Significado. Lo que Dios ha hecho no se descubre, se recibe: la fe vive de un testimonio transmitido, «las cosas que oímos y conocimos, y que nuestros padres nos las contaron».

Contexto. El Salmo 78 es un masquil atribuido a Asaf, cantor levítico del tiempo de David, encargado del culto en el santuario. Es un salmo didáctico e histórico que recorre la conducta de Israel desde el éxodo hasta la elección de David, para que la generación venidera no repita la infidelidad de sus padres. Los destinatarios son el pueblo del pacto reunido en adoración; el versículo 3 pertenece al prólogo (vv. 1-8), donde el salmista anuncia su propósito pedagógico antes de narrar la historia.

Explicación. El verbo «oímos» y «conocimos» une dos modos del saber: el escuchar y el aprehender con certeza. La revelación de Dios no es un hallazgo de la razón autónoma, sino algo que llega de fuera, por medio de la palabra recibida; aquí asoma el principio reformado de que la fe nace del oír (Romanos 10:17) y depende enteramente de la iniciativa divina que se da a conocer. «Nuestros padres nos las contaron» subraya el carácter pactual y mediado de la verdad: Dios obra en cadenas de generaciones, ligando a los hijos en el pacto hecho con los padres. No se trata de mera tradición humana, sino de la fidelidad soberana de Dios que preserva su testimonio a través del tiempo, sosteniendo a su iglesia de siglo en siglo.

Referencias relacionadas. Deuteronomio 6:6-7 ordena enseñar la palabra a los hijos; Éxodo 12:26-27 manda explicar la pascua a la descendencia. El Salmo 44:1 repite el mismo motivo: «lo que tú hiciste en sus días, en los tiempos antiguos». En el Nuevo Testamento, 2 Timoteo 1:5 celebra la fe transmitida de Loida a Eunice y a Timoteo, y Romanos 10:17 confirma que la fe es por el oír de la palabra de Cristo.

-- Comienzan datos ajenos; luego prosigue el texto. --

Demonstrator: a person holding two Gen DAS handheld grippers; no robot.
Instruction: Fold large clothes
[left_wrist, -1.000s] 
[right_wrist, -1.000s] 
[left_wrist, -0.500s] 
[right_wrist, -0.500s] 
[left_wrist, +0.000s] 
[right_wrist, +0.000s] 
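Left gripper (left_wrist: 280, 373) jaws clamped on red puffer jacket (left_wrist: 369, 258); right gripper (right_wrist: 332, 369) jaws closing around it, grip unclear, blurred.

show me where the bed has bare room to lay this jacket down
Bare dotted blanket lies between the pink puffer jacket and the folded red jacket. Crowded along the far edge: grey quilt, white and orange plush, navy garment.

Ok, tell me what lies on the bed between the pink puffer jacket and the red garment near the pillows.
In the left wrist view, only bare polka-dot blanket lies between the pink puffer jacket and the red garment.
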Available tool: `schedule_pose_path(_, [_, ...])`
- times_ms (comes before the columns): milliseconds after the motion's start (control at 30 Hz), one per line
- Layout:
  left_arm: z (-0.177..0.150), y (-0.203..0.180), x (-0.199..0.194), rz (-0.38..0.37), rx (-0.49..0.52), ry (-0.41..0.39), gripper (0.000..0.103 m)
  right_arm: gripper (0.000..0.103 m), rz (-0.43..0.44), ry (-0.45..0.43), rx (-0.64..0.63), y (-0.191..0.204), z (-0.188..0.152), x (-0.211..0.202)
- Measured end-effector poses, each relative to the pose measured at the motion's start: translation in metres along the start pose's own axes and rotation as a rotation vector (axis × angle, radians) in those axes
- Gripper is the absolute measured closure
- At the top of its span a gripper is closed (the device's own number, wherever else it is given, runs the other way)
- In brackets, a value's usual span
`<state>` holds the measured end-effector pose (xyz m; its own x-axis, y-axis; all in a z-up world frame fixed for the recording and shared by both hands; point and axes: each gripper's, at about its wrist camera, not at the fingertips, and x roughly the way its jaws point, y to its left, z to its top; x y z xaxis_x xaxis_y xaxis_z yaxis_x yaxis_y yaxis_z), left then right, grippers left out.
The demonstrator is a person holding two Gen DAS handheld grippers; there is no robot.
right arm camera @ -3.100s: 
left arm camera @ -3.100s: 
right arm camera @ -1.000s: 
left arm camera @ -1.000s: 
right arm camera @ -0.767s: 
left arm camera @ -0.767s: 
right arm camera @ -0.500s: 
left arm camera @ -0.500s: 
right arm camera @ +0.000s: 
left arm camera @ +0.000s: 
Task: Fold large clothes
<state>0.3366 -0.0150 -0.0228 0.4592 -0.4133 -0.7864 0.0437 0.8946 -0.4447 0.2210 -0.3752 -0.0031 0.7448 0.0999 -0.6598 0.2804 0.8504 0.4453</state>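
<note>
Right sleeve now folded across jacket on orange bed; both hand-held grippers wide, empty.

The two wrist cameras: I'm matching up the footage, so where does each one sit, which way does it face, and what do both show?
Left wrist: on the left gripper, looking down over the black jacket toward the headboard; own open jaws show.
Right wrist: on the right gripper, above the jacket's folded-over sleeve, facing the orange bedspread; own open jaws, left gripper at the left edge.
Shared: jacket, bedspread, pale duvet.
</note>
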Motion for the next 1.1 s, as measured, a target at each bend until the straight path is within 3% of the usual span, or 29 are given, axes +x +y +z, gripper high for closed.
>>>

Aplicación práctica. Cada generación es deudora de la anterior y responsable ante la siguiente. Los padres creyentes no pueden delegar enteramente en otros la instrucción de sus hijos en las obras de Dios; el hogar es el primer catecismo. La iglesia, igualmente, custodia un depósito que recibió y debe entregar fielmente. Conviene preguntarnos qué estamos «contando» con nuestra vida y nuestras palabras, sabiendo que somos eslabones, no la fuente.

Para reflexionar. ¿Qué testimonio concreto de las obras de Dios estás transmitiendo a quienes vienen después de ti?